Once I allowed myself to keep up with me, and focus on that repetition, it’s as if the battle is not as hard. My body is beginning to shed toxins and inflammation is backing off, I’m feeling much better physically. It has also made sticking to my regimen easier to stomach, so to speak (double entendre intentional).

I am back to my nibble of super healthy food every couple of hours. Nuts, apples, pears, lean plain meats- mostly fish or chicken, and far more salads in my experience with the deep dark greens.

I’m also referencing being very sensitive to foods now, instead of talking about my allergies or being allergic. I just say I’m very sensitive to foods and so I’m extra careful most of the time in choosing what I eat.

The Fall:

Now, that has not eliminated the social environments where food is provided and heavily encouraged by others. Anya’s birthday last week was a good example. However, my new perspective has still helped. Essentially, I apologized to my body in advance and explained to myself that one meal was not going to kill me, that I did enjoy the tastes of the food, and social atmosphere and supporting Anya. I also spoke to my body, stating that I know I’m capable of eliminating the toxins.

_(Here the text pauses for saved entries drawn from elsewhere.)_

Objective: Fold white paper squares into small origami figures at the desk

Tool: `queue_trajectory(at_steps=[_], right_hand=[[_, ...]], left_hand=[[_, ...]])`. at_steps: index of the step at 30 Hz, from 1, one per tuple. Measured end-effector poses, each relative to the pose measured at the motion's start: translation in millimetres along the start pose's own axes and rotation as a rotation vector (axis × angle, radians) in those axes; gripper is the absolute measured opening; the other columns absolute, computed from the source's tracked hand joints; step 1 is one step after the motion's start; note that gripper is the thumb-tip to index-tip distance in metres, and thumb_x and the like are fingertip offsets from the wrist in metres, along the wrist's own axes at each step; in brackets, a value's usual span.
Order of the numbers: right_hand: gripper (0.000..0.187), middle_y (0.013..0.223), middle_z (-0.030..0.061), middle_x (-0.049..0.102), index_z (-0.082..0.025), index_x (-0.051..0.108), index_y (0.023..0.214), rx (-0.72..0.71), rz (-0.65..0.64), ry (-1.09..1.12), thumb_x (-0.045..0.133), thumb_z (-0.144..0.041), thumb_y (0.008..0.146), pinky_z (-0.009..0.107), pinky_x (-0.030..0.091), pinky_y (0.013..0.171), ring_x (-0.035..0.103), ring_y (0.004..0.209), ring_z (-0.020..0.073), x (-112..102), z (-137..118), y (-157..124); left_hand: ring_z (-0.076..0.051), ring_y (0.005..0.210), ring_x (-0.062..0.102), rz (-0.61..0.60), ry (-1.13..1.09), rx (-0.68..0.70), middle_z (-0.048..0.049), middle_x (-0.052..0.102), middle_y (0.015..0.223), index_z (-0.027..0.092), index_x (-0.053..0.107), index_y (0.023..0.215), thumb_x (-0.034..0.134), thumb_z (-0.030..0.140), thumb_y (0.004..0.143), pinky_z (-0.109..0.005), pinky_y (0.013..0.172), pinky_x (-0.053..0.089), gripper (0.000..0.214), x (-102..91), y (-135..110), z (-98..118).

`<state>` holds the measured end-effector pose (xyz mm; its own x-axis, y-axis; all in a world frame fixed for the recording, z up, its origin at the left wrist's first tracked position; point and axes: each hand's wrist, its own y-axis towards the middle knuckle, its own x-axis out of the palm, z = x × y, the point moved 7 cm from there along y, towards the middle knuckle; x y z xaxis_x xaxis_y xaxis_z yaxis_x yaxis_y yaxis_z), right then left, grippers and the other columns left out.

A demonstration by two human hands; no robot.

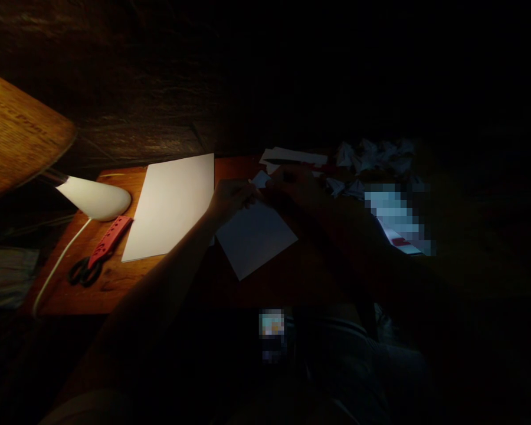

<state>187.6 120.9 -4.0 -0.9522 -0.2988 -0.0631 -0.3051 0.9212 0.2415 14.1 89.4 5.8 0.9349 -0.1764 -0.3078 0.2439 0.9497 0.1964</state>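
Note:
My left hand (232,195) and my right hand (295,182) meet above the middle of the wooden table, both in dim light. Between their closed fingertips is a small piece of white paper (261,179), pinched from either side; it looks folded, but its exact shape is too dark to make out. Just below the hands a square sheet of paper (255,239) lies turned on its corner, partly in shadow. White cut strips of paper (298,156) lie behind my right hand, with a dark blade-like object (287,162) across them.
A larger white sheet (172,206) lies left of my forearm. Scissors in a red cover (108,242) rest beside a white lamp base (95,198) with a wooden-looking shade (22,130). Several folded paper pieces (371,156) are heaped at back right, near a lit phone (396,221).

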Motion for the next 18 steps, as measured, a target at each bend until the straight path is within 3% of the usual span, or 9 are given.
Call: queue_trajectory(at_steps=[5,8,11,18], right_hand=[[0.030,0.073,-0.0009,0.061,-0.021,0.060,0.071,-0.048,0.002,-0.052,0.082,-0.040,0.077,0.029,0.046,0.068,0.053,0.068,0.0132,-1,-6,0],[0.032,0.074,0.0002,0.063,-0.020,0.062,0.072,-0.088,0.030,-0.122,0.082,-0.044,0.079,0.030,0.047,0.070,0.055,0.071,0.0144,-2,-13,-2],[0.030,0.076,0.0009,0.066,-0.020,0.064,0.074,-0.135,0.062,-0.196,0.082,-0.042,0.081,0.030,0.047,0.072,0.057,0.073,0.0159,-2,-18,-5],[0.015,0.087,0.0038,0.075,-0.020,0.073,0.081,-0.217,0.009,-0.323,0.081,-0.031,0.087,0.031,0.048,0.076,0.065,0.082,0.0185,7,-20,-10]], left_hand=[[-0.011,0.055,0.054,0.007,0.085,0.065,-0.0011,0.061,0.063,0.018,0.068,0.073,0.076,0.059,0.084,-0.023,0.049,0.040,0.044,-2.7,-1,0],[-0.015,0.073,0.065,0.073,0.128,0.124,-0.0037,0.068,0.080,0.018,0.071,0.084,0.082,0.056,0.078,-0.024,0.062,0.051,0.040,-7.7,-1,6],[-0.018,0.086,0.070,0.115,0.142,0.215,-0.0076,0.073,0.096,0.020,0.073,0.091,0.080,0.055,0.081,-0.028,0.075,0.057,0.037,-9.6,-1,14],[-0.018,0.083,0.070,0.230,0.398,0.404,-0.0064,0.075,0.087,0.020,0.071,0.079,0.082,0.046,0.090,-0.032,0.077,0.056,0.030,-10.8,-6,22]])
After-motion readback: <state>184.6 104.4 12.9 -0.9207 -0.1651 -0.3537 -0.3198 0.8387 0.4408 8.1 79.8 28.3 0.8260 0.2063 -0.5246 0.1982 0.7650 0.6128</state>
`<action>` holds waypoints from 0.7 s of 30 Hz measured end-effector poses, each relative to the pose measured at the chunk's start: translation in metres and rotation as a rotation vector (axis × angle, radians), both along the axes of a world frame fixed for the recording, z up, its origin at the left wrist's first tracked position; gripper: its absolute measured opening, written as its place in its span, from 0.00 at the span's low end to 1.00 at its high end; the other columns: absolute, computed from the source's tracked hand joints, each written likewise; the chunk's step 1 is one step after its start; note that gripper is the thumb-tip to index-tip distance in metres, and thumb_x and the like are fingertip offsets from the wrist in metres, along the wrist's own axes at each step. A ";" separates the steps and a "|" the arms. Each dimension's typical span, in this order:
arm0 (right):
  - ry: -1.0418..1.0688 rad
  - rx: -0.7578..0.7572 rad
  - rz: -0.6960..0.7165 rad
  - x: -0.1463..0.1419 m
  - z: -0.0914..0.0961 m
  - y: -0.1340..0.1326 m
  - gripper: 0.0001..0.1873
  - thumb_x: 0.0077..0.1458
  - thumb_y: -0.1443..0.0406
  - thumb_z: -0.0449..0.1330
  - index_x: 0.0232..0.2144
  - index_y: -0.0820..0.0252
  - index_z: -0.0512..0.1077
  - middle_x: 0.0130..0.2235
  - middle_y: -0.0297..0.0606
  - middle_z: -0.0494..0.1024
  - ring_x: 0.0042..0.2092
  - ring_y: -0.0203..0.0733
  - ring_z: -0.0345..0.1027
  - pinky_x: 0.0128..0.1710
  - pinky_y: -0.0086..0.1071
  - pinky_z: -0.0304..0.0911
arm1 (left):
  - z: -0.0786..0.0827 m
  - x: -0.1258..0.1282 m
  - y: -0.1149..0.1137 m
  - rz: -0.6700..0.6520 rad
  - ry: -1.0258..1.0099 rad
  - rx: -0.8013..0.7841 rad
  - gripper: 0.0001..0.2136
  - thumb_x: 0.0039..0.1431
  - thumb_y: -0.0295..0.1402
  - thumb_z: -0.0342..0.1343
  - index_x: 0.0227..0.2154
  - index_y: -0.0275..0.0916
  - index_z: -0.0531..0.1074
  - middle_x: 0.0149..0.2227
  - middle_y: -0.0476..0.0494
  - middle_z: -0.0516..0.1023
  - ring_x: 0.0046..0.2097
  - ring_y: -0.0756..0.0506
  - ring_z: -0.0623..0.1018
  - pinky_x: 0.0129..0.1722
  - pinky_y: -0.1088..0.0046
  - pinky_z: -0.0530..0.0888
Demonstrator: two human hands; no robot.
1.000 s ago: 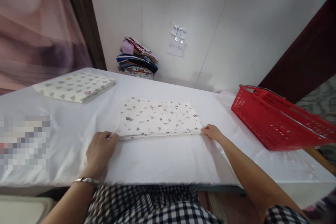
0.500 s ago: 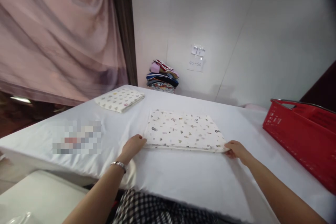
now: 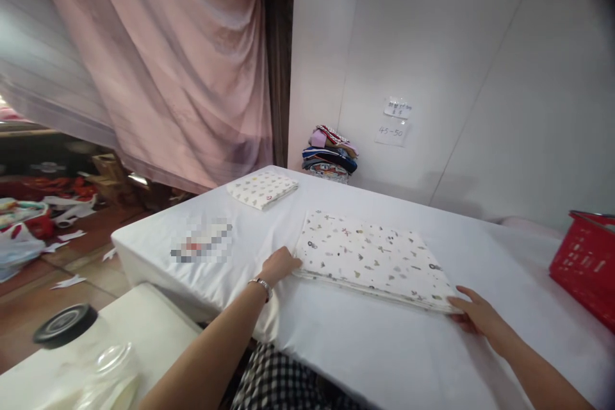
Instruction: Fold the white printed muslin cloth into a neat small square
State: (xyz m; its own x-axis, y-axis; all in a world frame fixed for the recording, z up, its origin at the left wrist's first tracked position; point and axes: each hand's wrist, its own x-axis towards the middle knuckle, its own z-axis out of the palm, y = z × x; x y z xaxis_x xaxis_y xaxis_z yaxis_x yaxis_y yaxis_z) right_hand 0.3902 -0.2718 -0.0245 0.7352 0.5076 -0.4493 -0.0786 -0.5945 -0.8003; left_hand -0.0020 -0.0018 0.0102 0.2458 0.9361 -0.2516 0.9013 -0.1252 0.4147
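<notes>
A folded white cloth (image 3: 368,256) with a small scattered print lies flat on the white-covered table (image 3: 365,346). My left hand (image 3: 281,266) pinches its near left corner, a metal bracelet showing at the wrist. At the near right corner, my right hand (image 3: 475,314) grips the layered edge, with some fingers tucked underneath and one finger lifted off the top. The cloth's layers show along the near edge between both hands.
Farther left on the table lies another folded patterned cloth (image 3: 263,190), with a blurred-out item (image 3: 202,242) nearer me. A red basket (image 3: 586,269) stands at the right. Folded fabrics (image 3: 330,154) are piled by the wall. A black lid (image 3: 66,325) and clear jar (image 3: 115,359) are lower left.
My view has swung left, so the table contents appear farther right and more floor shows. Both hands stay at the cloth's near corners; a finger of the right hand has lifted.
</notes>
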 end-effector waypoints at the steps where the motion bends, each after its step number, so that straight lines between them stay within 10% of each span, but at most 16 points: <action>1: -0.002 -0.001 0.006 0.001 -0.001 0.000 0.40 0.44 0.57 0.63 0.58 0.55 0.53 0.26 0.36 0.75 0.28 0.40 0.71 0.23 0.27 0.65 | -0.001 0.000 0.002 -0.002 0.000 -0.006 0.16 0.44 0.40 0.53 0.36 0.37 0.69 0.41 0.37 0.77 0.42 0.40 0.76 0.32 0.72 0.67; 21: -0.041 0.061 0.040 -0.003 0.007 -0.008 0.39 0.44 0.58 0.62 0.58 0.56 0.54 0.24 0.33 0.73 0.26 0.39 0.68 0.25 0.28 0.63 | -0.005 -0.006 0.007 0.000 -0.239 -0.085 0.09 0.46 0.37 0.51 0.27 0.37 0.67 0.30 0.42 0.76 0.32 0.45 0.76 0.25 0.75 0.68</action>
State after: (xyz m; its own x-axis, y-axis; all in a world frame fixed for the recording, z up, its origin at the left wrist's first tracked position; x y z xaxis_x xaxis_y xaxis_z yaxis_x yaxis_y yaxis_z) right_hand 0.3870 -0.2799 -0.0174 0.7310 0.5622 -0.3867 -0.0228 -0.5464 -0.8372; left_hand -0.0081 0.0048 0.0053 0.3079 0.9139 -0.2647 0.7766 -0.0807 0.6247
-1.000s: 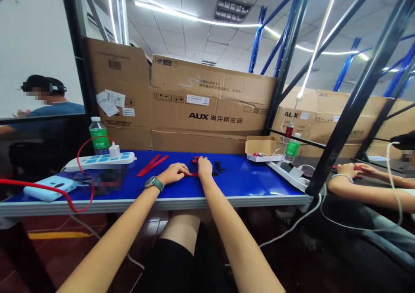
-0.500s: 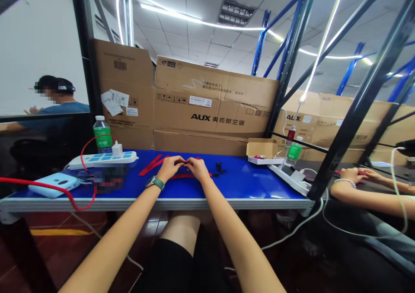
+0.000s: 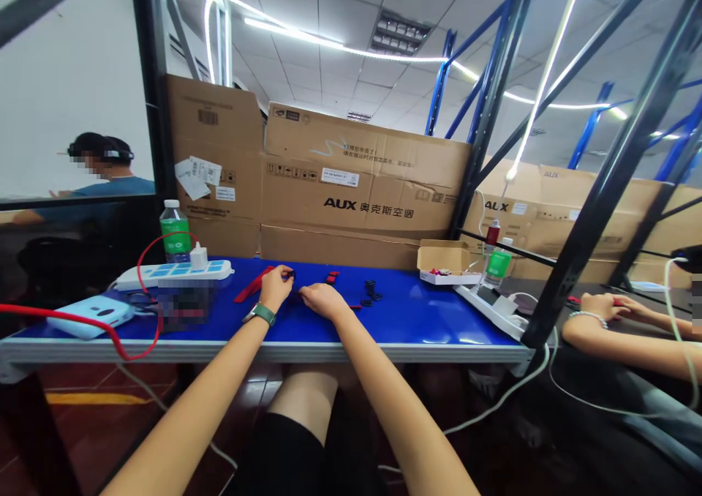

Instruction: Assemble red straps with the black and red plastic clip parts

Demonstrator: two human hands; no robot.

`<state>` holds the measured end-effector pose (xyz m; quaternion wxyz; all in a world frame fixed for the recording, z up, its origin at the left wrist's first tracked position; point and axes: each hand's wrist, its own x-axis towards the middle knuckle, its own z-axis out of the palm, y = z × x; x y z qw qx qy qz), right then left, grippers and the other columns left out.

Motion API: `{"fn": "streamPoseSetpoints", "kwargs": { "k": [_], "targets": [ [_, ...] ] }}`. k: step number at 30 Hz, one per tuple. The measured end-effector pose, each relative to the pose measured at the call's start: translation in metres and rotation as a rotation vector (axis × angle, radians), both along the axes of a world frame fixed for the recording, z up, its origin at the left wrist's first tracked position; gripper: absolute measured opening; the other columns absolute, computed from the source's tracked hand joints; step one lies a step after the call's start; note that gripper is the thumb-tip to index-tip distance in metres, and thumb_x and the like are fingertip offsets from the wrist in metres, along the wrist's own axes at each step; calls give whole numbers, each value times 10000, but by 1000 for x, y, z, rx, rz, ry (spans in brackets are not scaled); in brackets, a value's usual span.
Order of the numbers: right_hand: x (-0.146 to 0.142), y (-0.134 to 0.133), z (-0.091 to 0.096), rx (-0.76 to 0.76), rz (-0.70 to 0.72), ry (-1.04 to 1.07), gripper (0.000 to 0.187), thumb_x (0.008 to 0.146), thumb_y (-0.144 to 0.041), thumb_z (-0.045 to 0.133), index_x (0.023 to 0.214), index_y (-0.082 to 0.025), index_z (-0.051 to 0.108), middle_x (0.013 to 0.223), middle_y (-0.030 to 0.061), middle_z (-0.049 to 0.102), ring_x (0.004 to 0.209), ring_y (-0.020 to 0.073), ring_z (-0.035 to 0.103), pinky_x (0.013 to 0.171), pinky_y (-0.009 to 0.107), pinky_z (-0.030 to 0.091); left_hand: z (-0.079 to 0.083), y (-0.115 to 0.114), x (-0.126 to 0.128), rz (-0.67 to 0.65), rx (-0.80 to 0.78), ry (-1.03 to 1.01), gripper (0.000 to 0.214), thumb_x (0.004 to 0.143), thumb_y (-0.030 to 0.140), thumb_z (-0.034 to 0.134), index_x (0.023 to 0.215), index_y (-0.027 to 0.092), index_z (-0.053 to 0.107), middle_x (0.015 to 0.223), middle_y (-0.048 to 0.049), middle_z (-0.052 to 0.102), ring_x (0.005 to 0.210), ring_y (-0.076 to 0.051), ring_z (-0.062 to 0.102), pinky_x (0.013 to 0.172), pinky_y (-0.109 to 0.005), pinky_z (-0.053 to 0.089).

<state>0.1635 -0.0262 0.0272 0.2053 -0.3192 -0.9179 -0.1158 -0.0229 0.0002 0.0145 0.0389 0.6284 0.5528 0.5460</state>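
- Left hand (image 3: 276, 288): fingers pinched on a flat red fabric strap (image 3: 254, 284), which runs out at 9 o'clock.
- Right hand (image 3: 323, 301): fingers curled low over the blue worktop (image 3: 439, 324); grip unclear.
- Small black plastic buckles (image 3: 371, 291): at 3 o'clock.

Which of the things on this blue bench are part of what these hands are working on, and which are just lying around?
Part of the work: left hand at the red strap; right hand; small red piece; black plastic clips.

Just lying about: power strip; water bottle; power bank.
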Motion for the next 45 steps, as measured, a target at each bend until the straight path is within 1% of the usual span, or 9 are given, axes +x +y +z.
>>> {"fn": "streamPoseSetpoints", "kwargs": {
  "k": [6,10,15,21,26,31,39,42,45],
  "targets": [
    [4,5,0,-31,-240,304,222,960,-160,544,1128,-174,687,1020,88,763,928,188,712,804,236,477,2,-2,5,-145,-77,2,185,761,206,689,936,187,744,856,-54,788,830,-229,756,806,-322,591],
    [9,5,1,-50,-325,354,194,947,-159,551,1062,-181,706,968,79,769,900,186,719,782,230,468,1,-4,9,-228,-69,12,223,743,229,711,958,190,758,892,-54,791,843,-230,755,784,-322,608],
    [6,2,3,-61,-329,289,165,955,-181,561,997,-189,720,960,83,767,883,182,712,755,223,454,4,-9,12,-363,-51,37,243,764,238,683,987,192,767,951,-49,792,849,-220,757,789,-318,619],
    [6,6,1,4,-325,353,189,972,-161,523,1011,-175,708,940,77,758,872,169,697,777,219,440,5,-8,10,-220,-54,9,240,768,208,669,984,178,768,941,-65,792,831,-220,756,794,-320,618],
    [5,7,0,-35,-274,320,158,942,-149,560,962,-178,714,912,67,756,844,159,688,757,211,432,6,-9,10,-253,-64,49,243,757,186,672,979,179,770,922,-64,794,852,-221,754,788,-318,618],
    [5,7,1,-45,-241,327,175,938,-147,555,999,-178,716,949,76,760,876,170,697,778,220,451,5,-9,10,-249,-42,35,247,754,179,660,974,177,773,938,-74,794,861,-231,752,806,-346,621],
    [7,10,-3,-103,-297,345,154,952,-200,579,979,-194,730,928,88,768,884,189,715,788,228,473,8,-14,14,-403,-56,71,282,762,203,649,1013,188,774,1045,-68,789,880,-234,757,877,-370,614],
    [8,10,-3,-112,-297,399,150,967,-212,573,1047,-201,700,951,85,764,908,193,719,798,230,480,9,-16,15,-425,-65,44,306,776,228,651,1060,180,757,1085,-76,780,851,-230,759,856,-368,620],
    [9,9,-4,-135,-273,466,251,953,-168,575,1198,-204,617,926,61,759,893,190,724,787,230,485,9,-15,15,-447,-53,46,331,776,211,643,1093,172,727,1102,-85,770,841,-219,756,845,-364,619]
  ]
}}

I talked myself though reducing the reaction and speeding up the corrective process.

Additionally, I reinforced for myself that I know if I were more in control of the moment I would have chosen an alternate option for the meal, but I was conceding to another’s choice and control because I wanted her to enjoy her birthday- it was her day of honor however she would choose. That was solely due to how much I care for her, and is something I’ve gotten more selective over as well. Not just anyone gets to persuade me to make low vibration food choices anymore.

I also took extra allergy medicine preemptively to help with reducing my experience of the reaction. It all helped, it did not eliminate the reaction, but did significantly improve it in terms of duration and severity.

After the fact, I told myself it’s not a lifestyle that I want to live, so better choices are definitely better. However, it was manageable and I do have the tools and information to make the climb back up the health ladder to vibrate higher again more quickly.

I definitely did not enjoy the aftermath, I did however enjoy the meal itself (sans my son’s antics) and also enjoyed knowing that I accomplished the correction quickly and easily. 1 step backwards, but 2 steps forward this time. That I like as well.

So, my new perspective brought some peace of mind and acknowledgement that I myself am improving and heading toward higher vibrations. I’m allowing me keep up with ME more. That feels really good.

On a side-note update:

My dreams of giving birth and dieing have subsided. Hindsight is ALWAYS 20/20, and I realized it was solely because of the activities job. The last 2 days there I kept telling myself, not my baby anymore, because the trainee had done things in an odd way. I realized that I had given so much of myself to that position that I literally felt like I was losing myself and my baby.

Having cleared the other side, I’m still intact. I’m still me, and I still have my dream of Atira. One day I will discover my solution to build Atira and keep myself healthy and keep my family cared for. For now, I am still helping that surrogate baby by filling in on paperwork and calendar tasks. I still walk away with a much fuller knowledge of the workings of a community that size. I still have improved myself and gained knowledge. Now I can relax a bit and recuperate and heal the damage from the stress and my diet during that period.

I am supported by the universe and I am safe. And twice this week I’ve been told by different sources that Archangel Michael is watching over me to ensure that stays true. I take that validation with a huge Thank You to the Divine. I’m very appreciative that things are still improving and that I have evidence of support from the universe.